PROBLEM TO SOLVE:
What lines of the data hold the string "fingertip"? Pull each one out.

• • •

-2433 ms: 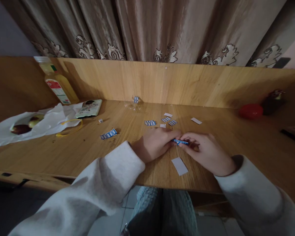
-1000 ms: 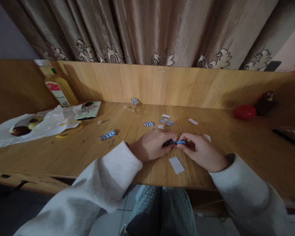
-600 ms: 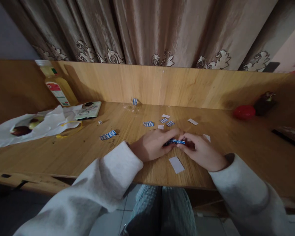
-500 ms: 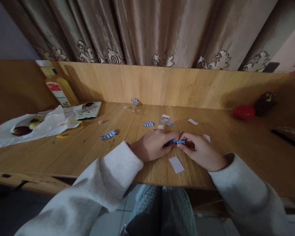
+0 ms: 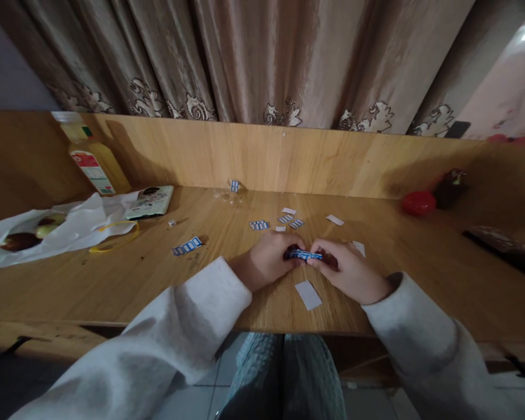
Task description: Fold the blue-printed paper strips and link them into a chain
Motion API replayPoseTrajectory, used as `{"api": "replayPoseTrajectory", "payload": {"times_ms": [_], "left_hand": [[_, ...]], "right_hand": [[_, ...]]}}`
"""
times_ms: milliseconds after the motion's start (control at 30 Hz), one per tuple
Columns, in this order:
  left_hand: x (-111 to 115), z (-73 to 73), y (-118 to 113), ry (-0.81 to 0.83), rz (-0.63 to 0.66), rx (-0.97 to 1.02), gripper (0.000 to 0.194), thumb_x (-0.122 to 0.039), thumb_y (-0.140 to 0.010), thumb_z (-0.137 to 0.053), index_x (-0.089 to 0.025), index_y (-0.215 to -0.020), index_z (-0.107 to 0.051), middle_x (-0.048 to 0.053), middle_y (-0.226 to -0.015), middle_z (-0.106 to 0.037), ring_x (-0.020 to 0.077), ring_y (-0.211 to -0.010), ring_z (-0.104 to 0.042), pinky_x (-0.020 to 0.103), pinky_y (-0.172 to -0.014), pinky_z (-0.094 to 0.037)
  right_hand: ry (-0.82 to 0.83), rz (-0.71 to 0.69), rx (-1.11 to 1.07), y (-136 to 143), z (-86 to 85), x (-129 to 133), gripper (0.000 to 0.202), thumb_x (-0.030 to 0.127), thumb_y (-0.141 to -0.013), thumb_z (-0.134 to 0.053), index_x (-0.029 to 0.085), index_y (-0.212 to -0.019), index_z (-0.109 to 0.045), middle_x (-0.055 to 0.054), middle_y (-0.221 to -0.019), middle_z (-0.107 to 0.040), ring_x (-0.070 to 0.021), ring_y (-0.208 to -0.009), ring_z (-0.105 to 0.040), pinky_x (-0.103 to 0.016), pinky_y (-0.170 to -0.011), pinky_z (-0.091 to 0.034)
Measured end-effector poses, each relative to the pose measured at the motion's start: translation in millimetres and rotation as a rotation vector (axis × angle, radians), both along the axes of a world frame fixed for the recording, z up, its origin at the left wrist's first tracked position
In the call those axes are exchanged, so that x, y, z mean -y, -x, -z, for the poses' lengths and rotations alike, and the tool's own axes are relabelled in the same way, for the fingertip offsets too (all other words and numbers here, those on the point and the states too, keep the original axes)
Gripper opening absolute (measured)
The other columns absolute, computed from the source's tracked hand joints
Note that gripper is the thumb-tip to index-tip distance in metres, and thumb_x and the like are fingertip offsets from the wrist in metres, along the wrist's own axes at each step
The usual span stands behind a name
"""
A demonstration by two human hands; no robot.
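Between my two hands is a small blue-and-white piece (image 5: 305, 255), pinched at both ends above the wooden table. My left hand (image 5: 273, 256) has its fingers closed on the left end. The right end is gripped by the thumb and fingers of my right hand (image 5: 347, 268). A blank white card (image 5: 308, 294) lies just below the hands. Beyond them are blue-and-white pieces (image 5: 259, 225) and small white cards (image 5: 289, 210). Another blue-and-white strip (image 5: 186, 246) lies left of my left sleeve. My fingers partly hide the held piece.
At the left stand a bottle (image 5: 97, 160) of yellow liquid, a white bag (image 5: 70, 224) with fruit, and a booklet-like box (image 5: 149, 202). A red round object (image 5: 419, 203) and a dark case (image 5: 503, 248) are at the right. A wooden panel (image 5: 332, 163) closes the back.
The view has shifted slightly, moving the scene left. More of the blue-and-white piece shows between my fingers, and my hands have parted a little at the top.
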State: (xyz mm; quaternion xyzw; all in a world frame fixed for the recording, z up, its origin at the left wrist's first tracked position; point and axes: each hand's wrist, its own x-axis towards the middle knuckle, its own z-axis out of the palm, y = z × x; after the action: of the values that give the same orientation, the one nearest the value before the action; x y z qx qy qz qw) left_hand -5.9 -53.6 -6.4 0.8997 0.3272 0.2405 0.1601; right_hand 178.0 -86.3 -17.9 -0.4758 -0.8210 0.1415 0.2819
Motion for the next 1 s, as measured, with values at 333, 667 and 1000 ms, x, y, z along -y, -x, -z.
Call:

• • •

ANSWER TO THE PROBLEM:
In the call those axes are exchanged, so that x, y, z mean -y, -x, -z, for the poses' lengths and rotations alike, and the tool's own axes are relabelled in the same way, for the fingertip offsets too (all other words and numbers here, those on the point and the states too, keep the original axes)
Note that gripper is the thumb-tip to index-tip distance in metres, and thumb_x and the like are fingertip offsets from the wrist in metres, along the wrist's own axes at each step

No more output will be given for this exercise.